> _What the task asks_: Would you copy the lines below exactly and omit the images?

> _Data section_:
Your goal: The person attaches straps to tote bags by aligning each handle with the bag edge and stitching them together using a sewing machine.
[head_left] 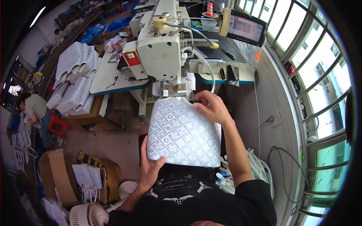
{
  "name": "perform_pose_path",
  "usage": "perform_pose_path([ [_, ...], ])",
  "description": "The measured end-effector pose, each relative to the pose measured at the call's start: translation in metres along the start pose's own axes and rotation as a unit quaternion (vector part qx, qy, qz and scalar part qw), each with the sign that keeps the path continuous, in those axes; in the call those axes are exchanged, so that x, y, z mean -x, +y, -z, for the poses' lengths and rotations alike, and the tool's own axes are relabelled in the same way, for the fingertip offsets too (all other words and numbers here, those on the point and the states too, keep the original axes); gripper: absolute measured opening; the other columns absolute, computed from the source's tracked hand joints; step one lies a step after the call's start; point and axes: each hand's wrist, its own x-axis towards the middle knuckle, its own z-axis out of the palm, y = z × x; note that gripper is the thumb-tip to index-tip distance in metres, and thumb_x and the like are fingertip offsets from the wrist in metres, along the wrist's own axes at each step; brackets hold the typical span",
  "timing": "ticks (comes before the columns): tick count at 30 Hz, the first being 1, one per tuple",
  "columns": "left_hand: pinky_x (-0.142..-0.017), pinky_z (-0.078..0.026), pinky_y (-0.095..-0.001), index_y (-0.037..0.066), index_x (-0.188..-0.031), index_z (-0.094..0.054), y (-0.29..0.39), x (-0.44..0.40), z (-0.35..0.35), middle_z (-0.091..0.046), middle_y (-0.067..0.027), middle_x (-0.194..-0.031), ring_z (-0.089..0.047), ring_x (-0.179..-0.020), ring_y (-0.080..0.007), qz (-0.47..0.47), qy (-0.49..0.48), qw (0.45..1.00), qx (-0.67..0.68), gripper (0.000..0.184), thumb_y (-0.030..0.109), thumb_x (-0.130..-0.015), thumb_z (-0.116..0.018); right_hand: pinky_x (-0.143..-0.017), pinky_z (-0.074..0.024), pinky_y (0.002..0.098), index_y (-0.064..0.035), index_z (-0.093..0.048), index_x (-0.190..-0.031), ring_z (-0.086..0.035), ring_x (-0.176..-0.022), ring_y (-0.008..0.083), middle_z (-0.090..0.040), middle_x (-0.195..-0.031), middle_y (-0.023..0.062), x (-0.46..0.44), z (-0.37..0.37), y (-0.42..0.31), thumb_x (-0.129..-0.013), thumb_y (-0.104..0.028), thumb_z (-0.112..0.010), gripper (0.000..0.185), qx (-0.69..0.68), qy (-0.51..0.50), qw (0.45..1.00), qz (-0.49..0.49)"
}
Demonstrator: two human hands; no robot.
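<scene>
A silver-white patterned bag (184, 132) lies in front of me, its far edge under the clamp (175, 89) of a sewing machine (158, 52). My left hand (152, 167) grips its near left corner, the thumb on top and the fingers along the side. At the far right edge of the bag is my right hand (211, 106), its thumb and fingers pinched together. Something small and dark shows by those fingertips, too hidden to name.
Stacked patterned bags (77, 75) stand at the left beside thread snips (112, 82). A control screen (245, 28) is at the back right. A white fan (88, 214) and a cardboard box (58, 177) are at lower left. A person (36, 109) sits bent over at far left.
</scene>
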Motion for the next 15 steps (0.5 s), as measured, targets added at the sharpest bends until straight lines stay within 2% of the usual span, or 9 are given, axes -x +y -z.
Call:
perform_pose_path([
  [2, -0.12, -0.036, -0.0402, 0.002, -0.167, -0.011, -0.001, 0.007, 0.0, -0.032, -0.019, -0.162, -0.043, -0.144, -0.0247, 0.021, -0.049, 0.999, 0.008, 0.096, 0.019, -0.095, -0.072, -0.068, -0.0484, 0.0276, -0.0021, -0.071, -0.112, -0.059, -0.075, 0.0146, -0.062, -0.084, 0.006, 0.011, 0.017, -0.011, -0.092, -0.021, -0.081, 0.029, -0.027, -0.011, 0.999, -0.037],
  [7, -0.122, -0.034, -0.0411, 0.002, -0.166, -0.015, -0.02, 0.002, -0.009, -0.035, -0.0177, -0.161, -0.042, -0.145, -0.0249, 0.038, -0.129, 0.991, -0.012, 0.096, 0.023, -0.092, -0.072, -0.064, -0.0483, 0.0299, -0.0024, -0.073, -0.109, -0.055, -0.069, 0.014, -0.059, -0.083, 0.0058, 0.062, 0.037, 0.009, -0.091, -0.02, -0.082, 0.027, -0.038, -0.029, 0.995, -0.091],
  [10, -0.123, -0.032, -0.0413, 0.002, -0.166, -0.017, -0.045, 0.001, 0.005, -0.037, -0.0172, -0.16, -0.042, -0.146, -0.026, 0.092, -0.098, 0.99, 0.043, 0.096, 0.022, -0.09, -0.072, -0.066, -0.0504, 0.0348, -0.0022, -0.074, -0.104, -0.064, -0.074, 0.023, -0.062, -0.081, 0.0115, 0.074, 0.031, 0.025, -0.092, -0.02, -0.078, 0.022, -0.064, -0.048, 0.994, -0.079],
  [11, -0.123, -0.031, -0.0414, 0.003, -0.166, -0.019, -0.051, -0.007, 0.005, -0.038, -0.017, -0.16, -0.041, -0.147, -0.0266, 0.118, -0.089, 0.987, 0.07, 0.096, 0.022, -0.089, -0.072, -0.066, -0.0504, 0.0348, -0.0022, -0.074, -0.104, -0.064, -0.074, 0.023, -0.062, -0.081, 0.0115, 0.071, 0.037, 0.034, -0.092, -0.02, -0.078, 0.022, -0.054, -0.035, 0.994, -0.088],
  [13, -0.123, -0.031, -0.0414, 0.003, -0.166, -0.019, -0.056, -0.015, 0.003, -0.039, -0.0168, -0.16, -0.041, -0.147, -0.0271, 0.113, -0.1, 0.986, 0.069, 0.096, 0.021, -0.088, -0.072, -0.068, -0.051, 0.0323, -0.0006, -0.073, -0.106, -0.064, -0.077, 0.0172, -0.064, -0.089, 0.0099, 0.039, 0.052, 0.066, -0.095, -0.015, -0.077, 0.019, -0.004, 0.042, 0.999, -0.023],
  [15, -0.124, -0.03, -0.0414, 0.004, -0.166, -0.02, -0.058, -0.007, 0.014, -0.04, -0.0164, -0.16, -0.039, -0.149, -0.0281, 0.111, -0.082, 0.989, 0.049, 0.096, 0.02, -0.087, -0.072, -0.076, -0.0551, 0.0369, -0.0004, -0.073, -0.107, -0.069, -0.087, 0.0326, -0.069, -0.104, 0.017, -0.019, 0.066, 0.111, -0.098, -0.014, -0.071, 0.016, 0.099, 0.156, 0.982, -0.05],
])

> _Task output_:
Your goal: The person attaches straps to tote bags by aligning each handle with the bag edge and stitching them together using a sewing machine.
[head_left] 
{
  "name": "perform_pose_path",
  "usage": "perform_pose_path([ [_, ...], ])",
  "description": "The measured end-effector pose, each relative to the pose measured at the call's start: translation in metres along the start pose's own axes and rotation as a unit quaternion (vector part qx, qy, qz and scalar part qw), each with the sign that keeps the path continuous, in those axes; in the call those axes are exchanged, so that x, y, z mean -x, +y, -z, for the poses' lengths and rotations alike, and the tool's own axes are relabelled in the same way, for the fingertip offsets too (all other words and numbers here, those on the point and the states too, keep the original axes); gripper: absolute measured opening; the other columns absolute, computed from the source's tracked hand joints; step one lies a step after the call's start; point and axes: each hand's wrist, its own x-axis towards the middle knuckle, its own z-axis out of the palm, y = z × x; note that gripper is the thumb-tip to index-tip distance in metres, and thumb_x and the like are fingertip offsets from the wrist in metres, along the wrist's own axes at each step; brackets hold the typical span",
  "timing": "ticks (comes before the columns): tick count at 30 Hz, the first being 1, one per tuple",
  "columns": "left_hand: pinky_x (-0.142..-0.017), pinky_z (-0.078..0.026), pinky_y (-0.095..-0.001), index_y (-0.037..0.066), index_x (-0.188..-0.031), index_z (-0.094..0.054), y (-0.29..0.39), x (-0.44..0.40), z (-0.35..0.35), middle_z (-0.091..0.046), middle_y (-0.067..0.027), middle_x (-0.194..-0.031), ring_z (-0.089..0.047), ring_x (-0.179..-0.020), ring_y (-0.080..0.007), qz (-0.47..0.47), qy (-0.49..0.48), qw (0.45..1.00), qx (-0.67..0.68), gripper (0.000..0.184), thumb_y (-0.030..0.109), thumb_x (-0.130..-0.015), thumb_z (-0.116..0.018); right_hand: pinky_x (-0.143..-0.017), pinky_z (-0.074..0.024), pinky_y (0.002..0.098), index_y (-0.064..0.035), index_z (-0.093..0.048), index_x (-0.190..-0.031), ring_z (-0.086..0.035), ring_x (-0.176..-0.022), ring_y (-0.008..0.083), middle_z (-0.090..0.040), middle_x (-0.195..-0.031), middle_y (-0.023..0.062), x (-0.46..0.44), z (-0.37..0.37), y (-0.42..0.31), thumb_x (-0.129..-0.013), thumb_y (-0.104..0.028), thumb_z (-0.112..0.010), gripper (0.000..0.185), qx (-0.69..0.68), qy (-0.51..0.50), qw (0.45..1.00), qz (-0.49..0.49)"
}
Demonstrator: two human hands; no robot.
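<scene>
A silver-white patterned bag (184, 132) lies in front of me, its far edge under the clamp (175, 89) of a sewing machine (158, 52). My left hand (152, 167) grips its near left corner, the thumb on top and the fingers along the side. At the far right edge of the bag is my right hand (211, 106), its thumb and fingers pinched together. Something small and dark shows by those fingertips, too hidden to name.
Stacked patterned bags (77, 75) stand at the left beside thread snips (112, 82). A control screen (245, 28) is at the back right. A white fan (88, 214) and a cardboard box (58, 177) are at lower left. A person (36, 109) sits bent over at far left.
</scene>
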Motion for the next 15 steps (0.5 s), as measured, targets added at the sharpest bends until straight lines stay within 2% of the usual span, or 9 are given, axes -x +y -z.
Call:
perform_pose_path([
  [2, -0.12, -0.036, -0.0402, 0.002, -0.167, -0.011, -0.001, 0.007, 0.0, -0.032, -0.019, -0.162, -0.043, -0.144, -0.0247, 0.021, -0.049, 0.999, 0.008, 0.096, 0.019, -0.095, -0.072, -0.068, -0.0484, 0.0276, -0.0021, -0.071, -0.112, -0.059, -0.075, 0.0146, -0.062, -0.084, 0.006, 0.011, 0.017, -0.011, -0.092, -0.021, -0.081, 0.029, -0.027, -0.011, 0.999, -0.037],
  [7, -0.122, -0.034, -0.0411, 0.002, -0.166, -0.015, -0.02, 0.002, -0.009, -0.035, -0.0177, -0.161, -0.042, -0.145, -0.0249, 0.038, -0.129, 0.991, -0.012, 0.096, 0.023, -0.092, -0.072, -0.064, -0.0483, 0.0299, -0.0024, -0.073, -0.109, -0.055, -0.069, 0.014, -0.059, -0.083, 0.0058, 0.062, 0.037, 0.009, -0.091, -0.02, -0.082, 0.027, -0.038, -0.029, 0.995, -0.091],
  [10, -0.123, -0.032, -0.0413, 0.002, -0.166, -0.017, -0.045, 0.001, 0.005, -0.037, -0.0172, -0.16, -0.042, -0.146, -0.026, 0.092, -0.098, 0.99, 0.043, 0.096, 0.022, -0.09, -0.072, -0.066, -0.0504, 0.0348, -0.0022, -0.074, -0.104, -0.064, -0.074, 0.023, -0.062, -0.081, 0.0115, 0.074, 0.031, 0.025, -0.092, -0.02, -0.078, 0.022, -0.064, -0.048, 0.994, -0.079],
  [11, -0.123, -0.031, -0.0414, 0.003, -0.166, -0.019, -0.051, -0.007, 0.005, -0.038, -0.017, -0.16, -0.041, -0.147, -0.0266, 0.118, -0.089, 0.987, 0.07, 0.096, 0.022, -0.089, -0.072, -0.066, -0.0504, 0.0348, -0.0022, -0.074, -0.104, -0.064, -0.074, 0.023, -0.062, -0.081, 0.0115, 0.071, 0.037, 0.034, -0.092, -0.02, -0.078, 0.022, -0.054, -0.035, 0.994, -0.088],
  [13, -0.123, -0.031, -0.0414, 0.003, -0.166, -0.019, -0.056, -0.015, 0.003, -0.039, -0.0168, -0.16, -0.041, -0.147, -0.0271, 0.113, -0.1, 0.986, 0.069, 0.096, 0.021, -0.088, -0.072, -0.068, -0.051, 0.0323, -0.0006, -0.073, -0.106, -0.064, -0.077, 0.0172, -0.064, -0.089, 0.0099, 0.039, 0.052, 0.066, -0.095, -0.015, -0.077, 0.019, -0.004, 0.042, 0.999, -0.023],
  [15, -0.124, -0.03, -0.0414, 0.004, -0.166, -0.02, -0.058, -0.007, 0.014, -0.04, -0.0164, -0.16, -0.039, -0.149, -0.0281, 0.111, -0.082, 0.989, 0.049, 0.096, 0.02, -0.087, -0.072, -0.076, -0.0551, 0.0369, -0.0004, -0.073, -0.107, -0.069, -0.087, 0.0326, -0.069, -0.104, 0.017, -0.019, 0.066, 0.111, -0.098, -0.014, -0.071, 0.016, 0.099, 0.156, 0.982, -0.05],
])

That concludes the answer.